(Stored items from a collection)
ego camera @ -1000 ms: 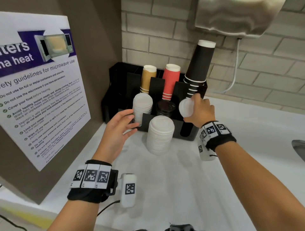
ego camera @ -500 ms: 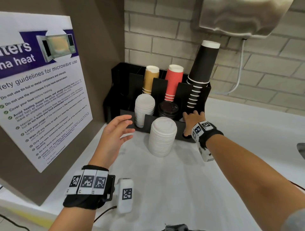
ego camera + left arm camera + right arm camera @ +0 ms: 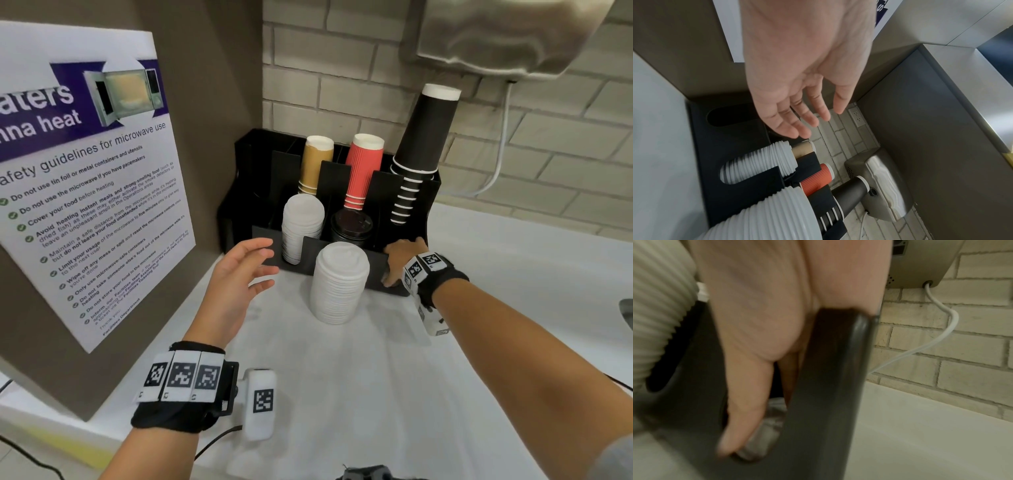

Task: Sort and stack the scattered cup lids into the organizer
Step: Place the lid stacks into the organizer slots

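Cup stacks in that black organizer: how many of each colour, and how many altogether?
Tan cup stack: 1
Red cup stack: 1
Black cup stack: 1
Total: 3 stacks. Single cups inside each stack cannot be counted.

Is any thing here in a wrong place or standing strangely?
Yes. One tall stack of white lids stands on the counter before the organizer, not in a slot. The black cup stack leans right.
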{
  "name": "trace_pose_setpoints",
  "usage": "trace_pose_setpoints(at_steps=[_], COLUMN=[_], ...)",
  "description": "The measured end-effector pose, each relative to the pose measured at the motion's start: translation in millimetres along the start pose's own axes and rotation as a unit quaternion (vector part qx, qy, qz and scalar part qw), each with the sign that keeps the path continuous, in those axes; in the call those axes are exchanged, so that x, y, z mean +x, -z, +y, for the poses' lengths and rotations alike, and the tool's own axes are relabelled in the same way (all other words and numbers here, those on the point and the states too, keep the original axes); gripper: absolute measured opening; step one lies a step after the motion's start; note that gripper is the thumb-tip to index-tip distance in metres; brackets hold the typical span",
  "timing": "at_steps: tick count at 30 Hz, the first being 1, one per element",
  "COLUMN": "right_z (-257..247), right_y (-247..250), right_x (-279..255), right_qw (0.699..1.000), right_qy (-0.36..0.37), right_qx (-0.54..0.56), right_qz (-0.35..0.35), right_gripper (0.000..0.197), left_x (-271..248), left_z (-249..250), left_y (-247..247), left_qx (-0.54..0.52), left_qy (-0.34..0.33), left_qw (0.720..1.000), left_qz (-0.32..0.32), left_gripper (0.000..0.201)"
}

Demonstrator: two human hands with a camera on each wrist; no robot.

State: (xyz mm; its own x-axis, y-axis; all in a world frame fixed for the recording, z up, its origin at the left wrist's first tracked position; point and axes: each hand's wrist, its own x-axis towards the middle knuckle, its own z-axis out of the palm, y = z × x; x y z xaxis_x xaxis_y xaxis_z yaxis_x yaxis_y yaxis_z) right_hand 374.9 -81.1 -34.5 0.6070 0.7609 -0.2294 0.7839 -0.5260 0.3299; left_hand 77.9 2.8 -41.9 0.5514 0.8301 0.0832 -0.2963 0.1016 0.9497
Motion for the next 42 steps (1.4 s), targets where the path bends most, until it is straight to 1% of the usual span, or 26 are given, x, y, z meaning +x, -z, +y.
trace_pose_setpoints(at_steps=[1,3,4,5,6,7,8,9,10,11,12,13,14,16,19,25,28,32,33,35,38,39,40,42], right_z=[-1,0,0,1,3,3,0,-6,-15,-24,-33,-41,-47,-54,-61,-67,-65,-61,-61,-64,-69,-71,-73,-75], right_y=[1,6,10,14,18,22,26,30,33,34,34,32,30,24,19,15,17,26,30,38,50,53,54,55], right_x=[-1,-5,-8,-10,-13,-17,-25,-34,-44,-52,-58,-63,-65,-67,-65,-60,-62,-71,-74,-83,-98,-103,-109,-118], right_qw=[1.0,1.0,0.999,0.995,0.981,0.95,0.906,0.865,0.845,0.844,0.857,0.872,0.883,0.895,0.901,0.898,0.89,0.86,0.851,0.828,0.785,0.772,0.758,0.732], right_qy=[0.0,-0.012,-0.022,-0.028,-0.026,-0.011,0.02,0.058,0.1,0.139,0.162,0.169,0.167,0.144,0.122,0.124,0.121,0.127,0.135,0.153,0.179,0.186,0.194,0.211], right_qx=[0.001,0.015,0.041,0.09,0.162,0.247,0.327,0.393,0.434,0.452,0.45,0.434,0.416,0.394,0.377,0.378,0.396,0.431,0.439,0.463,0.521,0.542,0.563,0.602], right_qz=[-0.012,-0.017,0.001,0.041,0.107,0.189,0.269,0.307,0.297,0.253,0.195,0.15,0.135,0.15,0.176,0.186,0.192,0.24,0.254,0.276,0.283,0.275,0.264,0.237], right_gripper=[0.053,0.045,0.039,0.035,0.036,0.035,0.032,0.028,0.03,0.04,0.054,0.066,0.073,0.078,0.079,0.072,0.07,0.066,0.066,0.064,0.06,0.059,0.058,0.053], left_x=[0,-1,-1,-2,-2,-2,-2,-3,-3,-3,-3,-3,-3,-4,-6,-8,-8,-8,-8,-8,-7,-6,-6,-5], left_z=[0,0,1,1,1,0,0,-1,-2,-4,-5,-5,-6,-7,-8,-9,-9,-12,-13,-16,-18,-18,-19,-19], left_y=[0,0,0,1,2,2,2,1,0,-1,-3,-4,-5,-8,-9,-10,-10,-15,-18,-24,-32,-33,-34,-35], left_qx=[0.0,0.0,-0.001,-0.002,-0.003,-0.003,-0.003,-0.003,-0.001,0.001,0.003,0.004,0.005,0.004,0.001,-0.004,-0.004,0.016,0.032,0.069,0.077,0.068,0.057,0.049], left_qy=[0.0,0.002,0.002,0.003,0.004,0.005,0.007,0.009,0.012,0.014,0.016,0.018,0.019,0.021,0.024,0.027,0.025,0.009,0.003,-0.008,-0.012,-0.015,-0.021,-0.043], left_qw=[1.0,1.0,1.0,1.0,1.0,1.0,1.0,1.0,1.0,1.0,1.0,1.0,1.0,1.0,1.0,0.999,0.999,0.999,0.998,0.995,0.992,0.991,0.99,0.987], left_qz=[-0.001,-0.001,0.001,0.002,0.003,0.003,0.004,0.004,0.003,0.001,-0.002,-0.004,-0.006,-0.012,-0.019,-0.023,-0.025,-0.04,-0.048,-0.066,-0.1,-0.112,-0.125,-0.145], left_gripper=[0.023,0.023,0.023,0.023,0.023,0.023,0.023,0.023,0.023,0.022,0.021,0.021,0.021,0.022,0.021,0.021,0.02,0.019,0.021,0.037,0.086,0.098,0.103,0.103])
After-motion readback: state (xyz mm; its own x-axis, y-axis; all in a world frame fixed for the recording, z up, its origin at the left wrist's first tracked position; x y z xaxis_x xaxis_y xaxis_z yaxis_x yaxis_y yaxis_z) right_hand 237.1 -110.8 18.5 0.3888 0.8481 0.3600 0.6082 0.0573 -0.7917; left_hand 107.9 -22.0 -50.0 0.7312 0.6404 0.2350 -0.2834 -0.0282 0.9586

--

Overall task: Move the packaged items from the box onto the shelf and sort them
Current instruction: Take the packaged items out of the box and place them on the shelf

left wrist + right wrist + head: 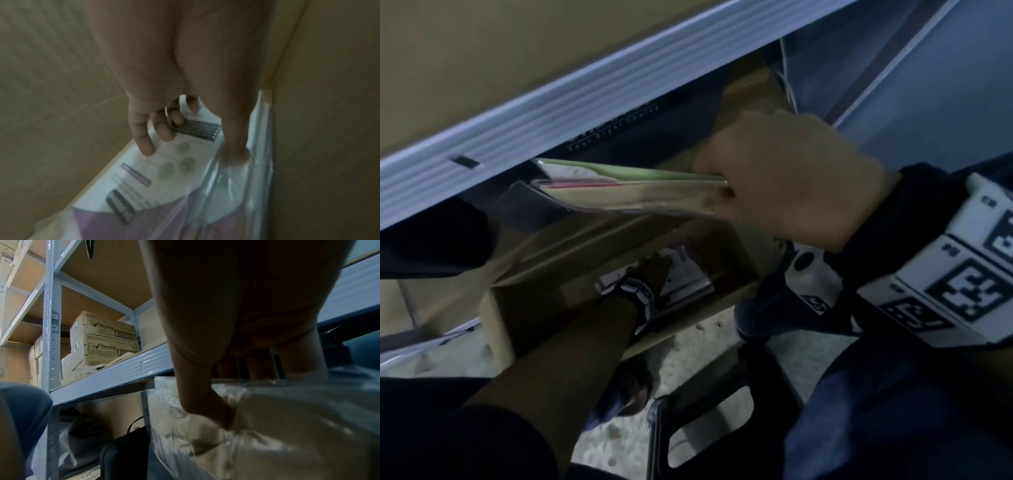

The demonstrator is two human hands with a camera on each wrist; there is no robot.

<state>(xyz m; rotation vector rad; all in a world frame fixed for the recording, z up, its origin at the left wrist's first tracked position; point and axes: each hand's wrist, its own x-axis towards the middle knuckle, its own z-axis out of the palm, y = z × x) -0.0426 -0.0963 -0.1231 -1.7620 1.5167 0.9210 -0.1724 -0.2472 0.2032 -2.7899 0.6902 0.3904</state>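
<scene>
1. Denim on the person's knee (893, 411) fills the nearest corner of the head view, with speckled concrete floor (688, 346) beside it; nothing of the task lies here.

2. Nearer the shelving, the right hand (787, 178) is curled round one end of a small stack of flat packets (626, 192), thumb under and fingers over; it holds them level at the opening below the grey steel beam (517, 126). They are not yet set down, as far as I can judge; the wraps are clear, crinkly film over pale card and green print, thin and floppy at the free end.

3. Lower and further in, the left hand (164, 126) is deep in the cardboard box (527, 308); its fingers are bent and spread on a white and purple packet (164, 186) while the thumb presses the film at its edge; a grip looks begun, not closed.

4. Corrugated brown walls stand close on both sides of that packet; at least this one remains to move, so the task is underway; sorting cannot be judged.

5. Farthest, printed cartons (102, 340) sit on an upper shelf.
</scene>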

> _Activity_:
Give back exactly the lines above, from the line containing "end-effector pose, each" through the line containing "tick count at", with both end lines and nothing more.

> _Result of this task_:
  "description": "The measured end-effector pose, each relative to the pose measured at the motion's start: translation in millimetres along the start pose's own axes and rotation as a unit quaternion (vector part qx, qy, qz and scalar part qw), each with the sign that keeps the path continuous, in those axes; in the call those axes are exchanged, so that x, y, z mean +x, -z, +y, for the poses' lengths and rotations alike, and the tool's own axes are relabelled in the same way (all other words and numbers here, those on the point and the states too, keep the original axes); gripper: absolute measured opening; step one lies a step after the motion's start; note that gripper is the thumb-tip to index-tip distance in metres; brackets hold the typical span",
  "timing": "at_steps: tick count at 30 Hz, the first being 1, one per element",

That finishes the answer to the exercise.